Systemic Risk & Inequality Intelligence Platform

This repository is a production-aware EDA + MLOps portfolio that demonstrates how to analyze complex, policy-relevant datasets without forcing invalid conclusions.

It is intentionally not a modeling-heavy project.

Instead, it focuses on:

  • real-world data cleaning and validation judgment
  • analytical discipline (what can and cannot be concluded)
  • modular, reproducible analytics workflows
  • applying MLOps-style structure to exploratory data analysis

The goal is to show how a responsible Data Scientist / ML Engineer thinks before building models.


Tech Stack: Python · Pandas · NumPy · EDA · Statistical Analysis · Modular Data Pipelines · YAML · Git


🧠 Project Motivation

Most real-world datasets:

  • come from different institutions
  • follow different definitions
  • cover different countries and time spans
  • contain structural (not random) missingness

Naively merging such datasets often produces results that look rigorous but are fundamentally misleading.

This project asks a harder question:

How do independent stresses—environmental, health, digital access, and risk exposure—co-exist without inventing causality, prediction, or rankings?


🔍 What This Project Is — and Is Not

✅ This project is

  • A production-structured analytics system
  • Notebook-driven, but artifact- and script-backed
  • Explicit about scope, limits, and non-claims
  • Designed to be auditable and reproducible
  • Focused on analytical correctness over visual impressiveness

❌ This project is not

  • A dashboard
  • A Kaggle-style notebook
  • A predictive or causal model
  • A country ranking or governance score
  • A policy recommendation engine

🧱 High-Level Architecture

Raw Data Sources
      ↓
Domain-Specific Ingestion (src/ingestion)
      ↓
Cleaning & Validation (src/preprocessing)
      ↓
Domain Index Construction
      ↓
Immutable CSV Artifacts (datasets/processed)
      ↓
System-Level Synthesis (Notebook 05)
      ↓
Regimes · Inequality · Typologies

Core principle:

Each domain must be analytically correct in isolation before synthesis is allowed.

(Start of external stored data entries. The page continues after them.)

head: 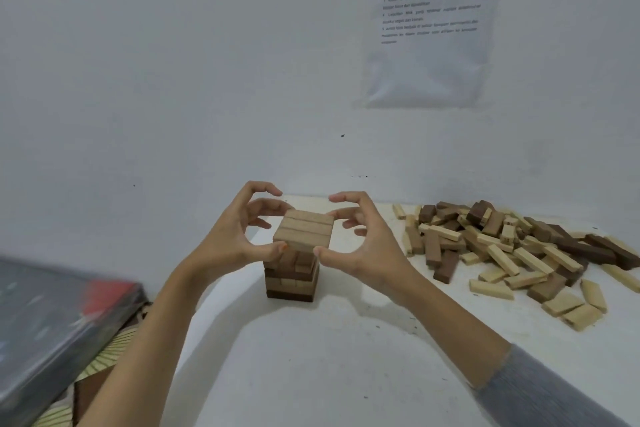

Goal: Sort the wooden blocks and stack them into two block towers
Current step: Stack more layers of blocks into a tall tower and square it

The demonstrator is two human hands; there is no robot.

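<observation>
Left of the loose block pile (502, 246), seen from the head: pinching the pale top layer of one short tower (292, 282) with curled fingers of left hand (228, 236) and right hand (370, 246), no second tower begun, most blocks unstacked.

One tower (292, 282), one loose-block pile (512, 246), one wall sheet (429, 28).
</observation>
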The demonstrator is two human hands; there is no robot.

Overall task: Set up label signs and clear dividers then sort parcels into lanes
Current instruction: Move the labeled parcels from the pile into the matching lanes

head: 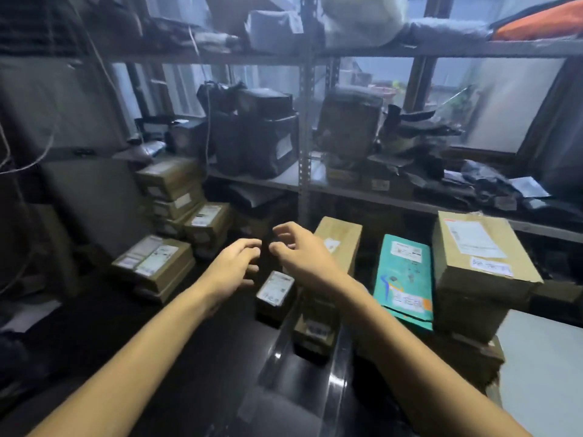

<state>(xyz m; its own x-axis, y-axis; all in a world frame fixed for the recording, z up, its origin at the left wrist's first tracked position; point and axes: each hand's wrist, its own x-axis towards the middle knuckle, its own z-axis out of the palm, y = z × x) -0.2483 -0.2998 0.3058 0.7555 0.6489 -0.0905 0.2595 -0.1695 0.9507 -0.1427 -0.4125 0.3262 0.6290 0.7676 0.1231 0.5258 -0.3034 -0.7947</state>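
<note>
**boxrat:** ok, where are we at? Far left there's a low stack of flat brown boxes (151,263), with more boxes piled behind (176,190). The left hand (233,266) hovers in the middle, fingers relaxed, holding nothing.

**lane_nerd:** yep, and the right hand (303,250) is just beside it, fingers loosely curled, also empty. Both hang over the small white-labelled box (274,290), not touching it as far as I can tell. My guess is that's the next parcel to get grabbed.

**boxrat:** what worries me is the tall brown box (339,238) right behind that right wrist. It looks stood on end (hard to be sure), so a careless lift could knock it over.

**lane_nerd:** same with the teal mailer (403,279). It looks tilted, just beside the big carton (479,257) on the right. Bump either and it probably slides out of place.

**boxrat:** also it's dim. I can't spot any label signs, and those glossy strips (334,383) near the bottom might be dividers, can't say. Misreading a label and picking the wrong lane seems the likeliest slip.
</note>
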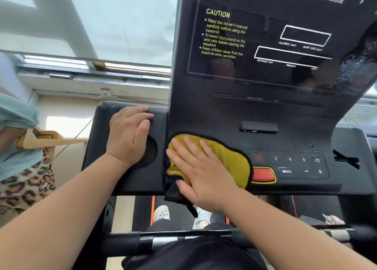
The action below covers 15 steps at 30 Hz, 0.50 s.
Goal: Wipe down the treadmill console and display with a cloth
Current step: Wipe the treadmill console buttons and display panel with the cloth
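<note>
- Cloth (230,157), yellow with a dark edge, lay spread on the lower left part of the treadmill console (285,124), just left of the red button (263,174). One dark corner hung over the console's front edge.
- Right hand (202,171) lay flat on the cloth with fingers straight and spread, pressing it to the panel. Nothing was grasped.
- Left hand (128,135) rested palm down on the left side tray (122,177), fingers relaxed and released, partly covering the round cup recess (152,153).
- Display (265,51) stood above, dark and unlit, with yellow CAUTION text (224,35) at its left and white outlined boxes to the right.
- Droplets or foam marks (355,65) showed at the display's right edge. More specks sat on the panel above the number keys (295,159).
- MODE key (287,171) sat right of the red button, apart from the cloth.
- Handlebar (183,239) crossed the bottom of the view, and a white shoe (162,212) was visible on the belt below the console.
</note>
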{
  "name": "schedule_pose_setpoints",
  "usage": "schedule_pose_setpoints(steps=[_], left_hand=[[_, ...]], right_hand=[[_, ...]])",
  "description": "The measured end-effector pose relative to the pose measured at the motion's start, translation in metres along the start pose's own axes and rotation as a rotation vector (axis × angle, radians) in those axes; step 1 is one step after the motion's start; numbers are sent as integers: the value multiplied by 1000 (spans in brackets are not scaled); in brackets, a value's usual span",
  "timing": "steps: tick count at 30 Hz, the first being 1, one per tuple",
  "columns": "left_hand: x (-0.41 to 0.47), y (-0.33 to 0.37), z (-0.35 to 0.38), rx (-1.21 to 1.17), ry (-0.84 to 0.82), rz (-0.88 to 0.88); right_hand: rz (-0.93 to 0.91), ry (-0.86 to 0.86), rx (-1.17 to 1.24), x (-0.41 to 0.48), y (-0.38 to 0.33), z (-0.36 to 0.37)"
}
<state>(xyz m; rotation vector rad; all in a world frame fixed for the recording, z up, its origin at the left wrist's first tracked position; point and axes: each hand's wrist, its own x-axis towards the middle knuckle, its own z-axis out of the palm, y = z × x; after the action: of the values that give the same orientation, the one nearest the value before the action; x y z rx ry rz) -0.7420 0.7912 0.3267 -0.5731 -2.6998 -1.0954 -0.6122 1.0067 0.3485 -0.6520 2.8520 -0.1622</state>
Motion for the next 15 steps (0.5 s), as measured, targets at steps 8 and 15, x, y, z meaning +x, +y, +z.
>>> schedule_pose_setpoints(steps=[8, 15], left_hand=[[-3, 10, -6, -120, 72, -43], [0, 2, -3, -160, 86, -64]], right_hand=[[10, -67, -101, -6, 33, -10], [-55, -25, -142, 45, 25, -23]])
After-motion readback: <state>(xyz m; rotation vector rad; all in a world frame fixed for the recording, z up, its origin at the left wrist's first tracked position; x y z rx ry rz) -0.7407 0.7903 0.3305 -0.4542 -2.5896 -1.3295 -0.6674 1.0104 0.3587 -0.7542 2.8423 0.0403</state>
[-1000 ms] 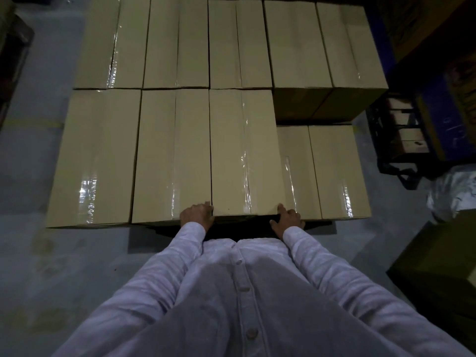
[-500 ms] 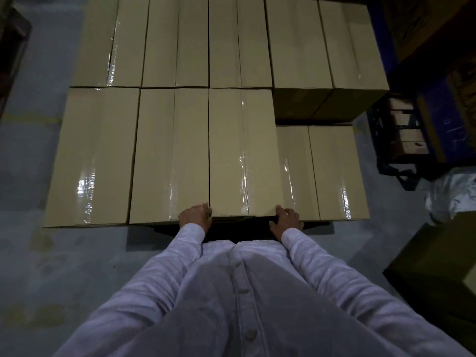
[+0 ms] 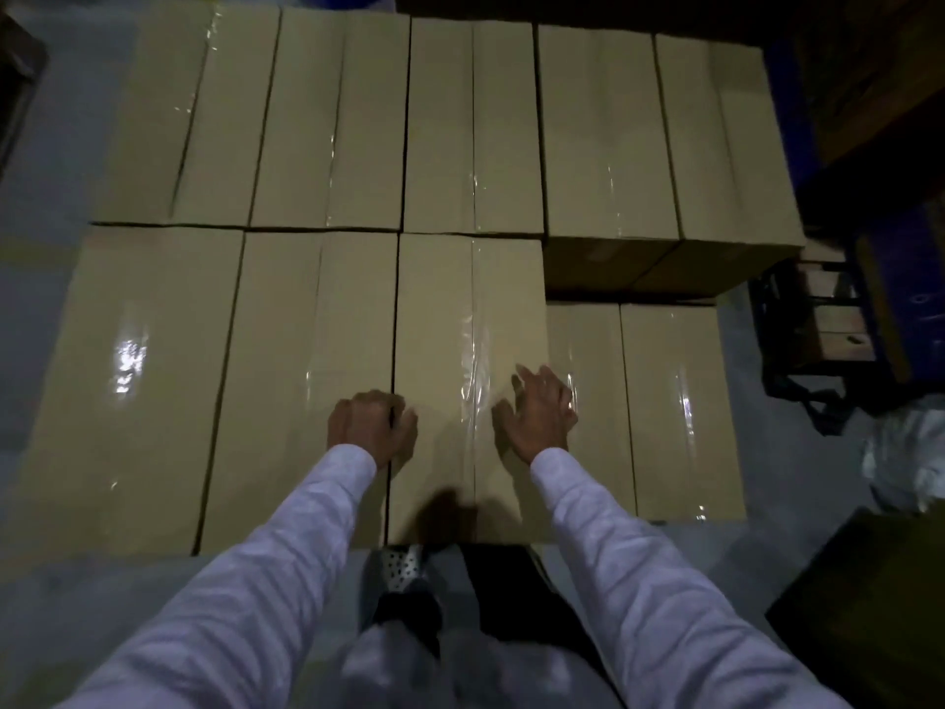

📂 Repository Structure (Why It’s Organized This Way)

datasets/
├── raw/        # Source-of-truth datasets (never mutated)
└── processed/  # Frozen analytical artifacts (versioned outputs)

notebooks/
├── 00_*        # Context, assumptions, and scope
├── 01–04_*     # Independent domain analyses
└── 05_*        # System-level synthesis only

src/
├── ingestion/      # Source-aware data loaders
├── preprocessing/ # Cleaning & index construction logic
├── features/      # Shared feature logic
└── utils/          # Configs, logging, path management

This mirrors how real analytics systems are built:

  • ingestion ≠ cleaning ≠ analysis
  • notebooks consume artifacts, they don’t silently create them

🛠️ Tech Stack Used

This project uses a deliberately pragmatic stack, chosen for correctness, reproducibility, and analytical transparency rather than novelty.

Languages

  • Python — primary language for data ingestion, preprocessing, and analysis

Data Analysis & Scientific Computing

  • Pandas — tabular data processing and aggregation
  • NumPy — numerical operations and normalization
  • Jupyter Notebook — exploratory analysis with reproducible artifacts

Statistics & Analytical Methods

  • Exploratory Data Analysis (EDA)
  • Distribution analysis & skewness
  • Inequality metrics (Gini coefficient, concentration ratios)
  • Descriptive correlation analysis (non-causal, guarded)

Data Engineering & Workflow Design

  • Modular preprocessing scripts (Python modules, not notebook-only logic)
  • Source-aware ingestion loaders
  • Explicit schema and grain validation
  • Immutable dataset artifacts (CSV)

Configuration & Reproducibility

  • YAML — centralized configuration for paths and parameters
  • Environment isolation (.env, .env.example)
  • Deterministic processing (no hidden state)

Version Control & Engineering Practices

  • Git & GitHub — versioned data artifacts and code
  • Structured repository layout (EDA + MLOps style)
  • Clear analytical phase boundaries

🔍 Why This Stack

The stack was chosen to reflect how real analytics systems are built and reviewed: transparent, auditable, and resistant to misuse.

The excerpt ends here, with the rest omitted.